ユカリの書 第2話 復讐の策謀 ― 2 ―
家に帰ると衣服を全部取り替えて、カバンの中を物を全部出した。
衣服、持ち物の隅々まで調べる。
発信機らしいものがあったのは、靴のかかと部分だった。
盗聴器がどうしても見つからない。
まだ分解出来てないスマートフォンにあるのか?
黒堂組に持っていって処分してもらおうかな。
最近は黒堂組の連中が私の事を慕う人が多くいる。
父も私を認めてきてくれたのか、昔みたいに邪見にする事が無く、娘として接してくれるようになっている。
離れて見て初めて分かる物もあるのだろう。
意外だったのは誕生日に、私へ女の子らしい服をプレゼントしてくれた事だった。
だからたまに実家に帰ってはいる。
お姉様も父と仲良くなれてよかったね。っと喜んでくれていた。
後はそうだな。黒堂組もまっとうな仕事をするようになってほしい。
主な収入源は違法武器密売で、Cランク以上の登録外武器を売りサバいている事だ。
それによって犯罪が多くなる原因にもなるし、止めてほしいところではある。
しかし長く続いた歴史深い組とあってか、根強いところがあるので変わるに変わりにくいのはわかっている。

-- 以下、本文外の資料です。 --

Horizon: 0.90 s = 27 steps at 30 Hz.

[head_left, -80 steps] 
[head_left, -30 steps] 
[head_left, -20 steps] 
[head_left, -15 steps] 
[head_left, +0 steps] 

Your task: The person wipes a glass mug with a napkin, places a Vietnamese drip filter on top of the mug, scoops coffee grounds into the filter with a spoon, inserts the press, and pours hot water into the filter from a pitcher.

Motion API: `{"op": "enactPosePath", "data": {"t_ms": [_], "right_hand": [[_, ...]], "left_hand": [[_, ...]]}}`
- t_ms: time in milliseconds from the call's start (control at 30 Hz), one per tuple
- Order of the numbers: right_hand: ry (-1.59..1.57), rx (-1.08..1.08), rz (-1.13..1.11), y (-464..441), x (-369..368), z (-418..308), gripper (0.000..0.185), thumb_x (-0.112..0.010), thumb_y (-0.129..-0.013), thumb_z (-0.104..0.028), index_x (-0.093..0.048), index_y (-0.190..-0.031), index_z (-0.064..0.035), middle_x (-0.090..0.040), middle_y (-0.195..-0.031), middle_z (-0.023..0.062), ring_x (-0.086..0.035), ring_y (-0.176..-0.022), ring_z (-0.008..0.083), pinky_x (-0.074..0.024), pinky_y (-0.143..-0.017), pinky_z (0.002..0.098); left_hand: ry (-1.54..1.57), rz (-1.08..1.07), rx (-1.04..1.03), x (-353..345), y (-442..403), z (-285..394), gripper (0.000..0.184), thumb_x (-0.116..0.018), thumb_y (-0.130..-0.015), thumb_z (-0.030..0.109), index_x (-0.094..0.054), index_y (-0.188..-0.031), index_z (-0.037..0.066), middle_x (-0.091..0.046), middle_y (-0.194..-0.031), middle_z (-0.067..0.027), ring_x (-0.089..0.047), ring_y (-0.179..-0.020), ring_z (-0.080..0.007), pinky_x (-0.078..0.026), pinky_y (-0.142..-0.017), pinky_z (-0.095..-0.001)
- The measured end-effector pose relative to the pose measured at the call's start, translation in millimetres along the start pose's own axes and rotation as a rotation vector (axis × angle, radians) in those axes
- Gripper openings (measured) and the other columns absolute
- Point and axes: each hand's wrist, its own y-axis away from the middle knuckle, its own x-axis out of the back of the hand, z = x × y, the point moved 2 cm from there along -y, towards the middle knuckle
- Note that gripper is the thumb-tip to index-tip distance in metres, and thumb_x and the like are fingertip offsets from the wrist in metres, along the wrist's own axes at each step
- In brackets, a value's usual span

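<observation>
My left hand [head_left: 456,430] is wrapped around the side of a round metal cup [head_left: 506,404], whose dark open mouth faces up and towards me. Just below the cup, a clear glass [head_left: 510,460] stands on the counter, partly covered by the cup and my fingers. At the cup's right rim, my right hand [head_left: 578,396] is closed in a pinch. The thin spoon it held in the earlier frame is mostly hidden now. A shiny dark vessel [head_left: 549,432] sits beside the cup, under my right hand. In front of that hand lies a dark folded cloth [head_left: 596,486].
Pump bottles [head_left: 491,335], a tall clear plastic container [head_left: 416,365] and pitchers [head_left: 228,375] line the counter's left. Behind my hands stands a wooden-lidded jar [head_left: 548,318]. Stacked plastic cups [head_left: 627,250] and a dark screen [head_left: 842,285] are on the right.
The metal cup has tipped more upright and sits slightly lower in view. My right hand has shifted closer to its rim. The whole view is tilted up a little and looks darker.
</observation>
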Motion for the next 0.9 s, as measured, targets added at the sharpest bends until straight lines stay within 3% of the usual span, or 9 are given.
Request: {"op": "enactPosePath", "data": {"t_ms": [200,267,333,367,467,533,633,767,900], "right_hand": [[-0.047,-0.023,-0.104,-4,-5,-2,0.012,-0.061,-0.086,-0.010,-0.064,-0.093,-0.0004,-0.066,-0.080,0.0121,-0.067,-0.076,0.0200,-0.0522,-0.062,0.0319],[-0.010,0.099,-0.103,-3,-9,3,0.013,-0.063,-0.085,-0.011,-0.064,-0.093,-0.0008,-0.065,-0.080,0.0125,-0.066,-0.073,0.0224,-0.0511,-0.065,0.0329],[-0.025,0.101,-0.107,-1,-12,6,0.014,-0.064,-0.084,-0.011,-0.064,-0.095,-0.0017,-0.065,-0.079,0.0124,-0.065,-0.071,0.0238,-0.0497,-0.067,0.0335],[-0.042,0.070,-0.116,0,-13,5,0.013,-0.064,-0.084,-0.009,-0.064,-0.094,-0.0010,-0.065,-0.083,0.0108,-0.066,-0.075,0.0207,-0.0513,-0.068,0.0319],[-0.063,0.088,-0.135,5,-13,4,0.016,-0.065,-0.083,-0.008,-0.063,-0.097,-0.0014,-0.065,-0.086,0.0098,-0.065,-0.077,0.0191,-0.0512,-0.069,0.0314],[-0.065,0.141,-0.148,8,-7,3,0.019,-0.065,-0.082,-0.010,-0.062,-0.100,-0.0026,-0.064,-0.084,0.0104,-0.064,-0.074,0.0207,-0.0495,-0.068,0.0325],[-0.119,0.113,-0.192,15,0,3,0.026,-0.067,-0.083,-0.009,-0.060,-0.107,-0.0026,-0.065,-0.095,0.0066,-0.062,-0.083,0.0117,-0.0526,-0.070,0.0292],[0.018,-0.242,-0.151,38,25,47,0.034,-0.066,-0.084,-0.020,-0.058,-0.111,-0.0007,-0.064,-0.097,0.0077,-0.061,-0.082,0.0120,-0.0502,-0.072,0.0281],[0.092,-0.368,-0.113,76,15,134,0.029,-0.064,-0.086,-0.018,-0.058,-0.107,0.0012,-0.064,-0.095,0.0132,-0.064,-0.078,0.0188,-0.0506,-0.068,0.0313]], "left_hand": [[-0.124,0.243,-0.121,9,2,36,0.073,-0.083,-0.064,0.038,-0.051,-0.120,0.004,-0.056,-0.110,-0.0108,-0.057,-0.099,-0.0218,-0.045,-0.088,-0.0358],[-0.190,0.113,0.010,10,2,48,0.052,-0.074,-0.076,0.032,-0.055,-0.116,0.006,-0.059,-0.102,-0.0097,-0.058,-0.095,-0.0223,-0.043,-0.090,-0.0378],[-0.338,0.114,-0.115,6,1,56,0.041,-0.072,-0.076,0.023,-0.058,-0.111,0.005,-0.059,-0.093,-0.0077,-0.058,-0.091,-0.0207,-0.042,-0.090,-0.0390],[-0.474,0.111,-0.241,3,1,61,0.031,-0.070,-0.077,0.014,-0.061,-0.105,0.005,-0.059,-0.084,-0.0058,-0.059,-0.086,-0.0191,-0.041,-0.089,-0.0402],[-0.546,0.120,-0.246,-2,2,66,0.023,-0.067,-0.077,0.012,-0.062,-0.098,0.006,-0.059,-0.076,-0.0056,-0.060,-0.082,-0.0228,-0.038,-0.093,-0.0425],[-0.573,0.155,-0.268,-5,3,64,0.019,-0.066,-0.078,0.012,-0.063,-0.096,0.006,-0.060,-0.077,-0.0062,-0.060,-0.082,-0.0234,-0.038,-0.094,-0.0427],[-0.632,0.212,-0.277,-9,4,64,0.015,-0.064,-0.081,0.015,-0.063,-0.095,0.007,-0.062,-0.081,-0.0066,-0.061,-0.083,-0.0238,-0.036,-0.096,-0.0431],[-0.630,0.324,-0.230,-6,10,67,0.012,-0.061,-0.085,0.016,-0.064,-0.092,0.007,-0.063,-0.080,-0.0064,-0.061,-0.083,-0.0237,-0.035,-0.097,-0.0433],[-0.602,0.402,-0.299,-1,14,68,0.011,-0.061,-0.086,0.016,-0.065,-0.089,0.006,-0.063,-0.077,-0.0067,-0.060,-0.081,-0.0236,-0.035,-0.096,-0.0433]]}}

けれどもし変われるのならば、私が黒堂組を変えたい。そしてみんなを全うな仕事に付かせてあげたい。
トントン♪
「ユカリちゃん……」
私の部屋のふすまを開けたのはお姉様だった。
その姿はぐったりとしていた。
私が帰って来た時は寝ていたので、そっとしておいたけれど……。
「また、発作が起きたの?」
「……うん」
お姉様はヨロヨロと部屋に入ってくる。
「あっ、今は私の部屋の中ではちょっと……。お姉様の部屋に行こう」
私はお姉様を支えると、お姉様の部屋へ連れ戻した。
布団の上に座らせると、私はその隣に座る。するとお姉様が抱きついてきた。
「ぐすっ……。えっくっ……」
お姉様は泣きだした。私はその涙を袖で拭いて行く。
「わた……し……。いつ、治るの? ずっと……消えないよ。あの……かみ砕かれる瞬間を……、痛みを……、すぐ思い出しちゃう……」
お姉様が震えている。その優しくお姉様の背中をさすってあげる。
消せるものなら消してあげたい。その記憶を……。
「怖いよ……。うぅっ……。えっぐ……っ」
「私がお姉様を守る。どんな事があっても。だから安心して」
抱きついたお姉様の体は、あの時よりすっかり細くなってしまった。
とてもヤツレている……。
悔しかった。
なんでお姉様がこんな傷つき、苦しんでいるのに、大神はのうのうと自分勝手な幸せを送ってやがる。
大神……。覚悟してろ……。
お姉様を傷つけたその牙をへし折り、皆が味わった痛みと苦しみをその身に刻んでやる!
私は、大神への復讐計画を実行する事に決めのだった。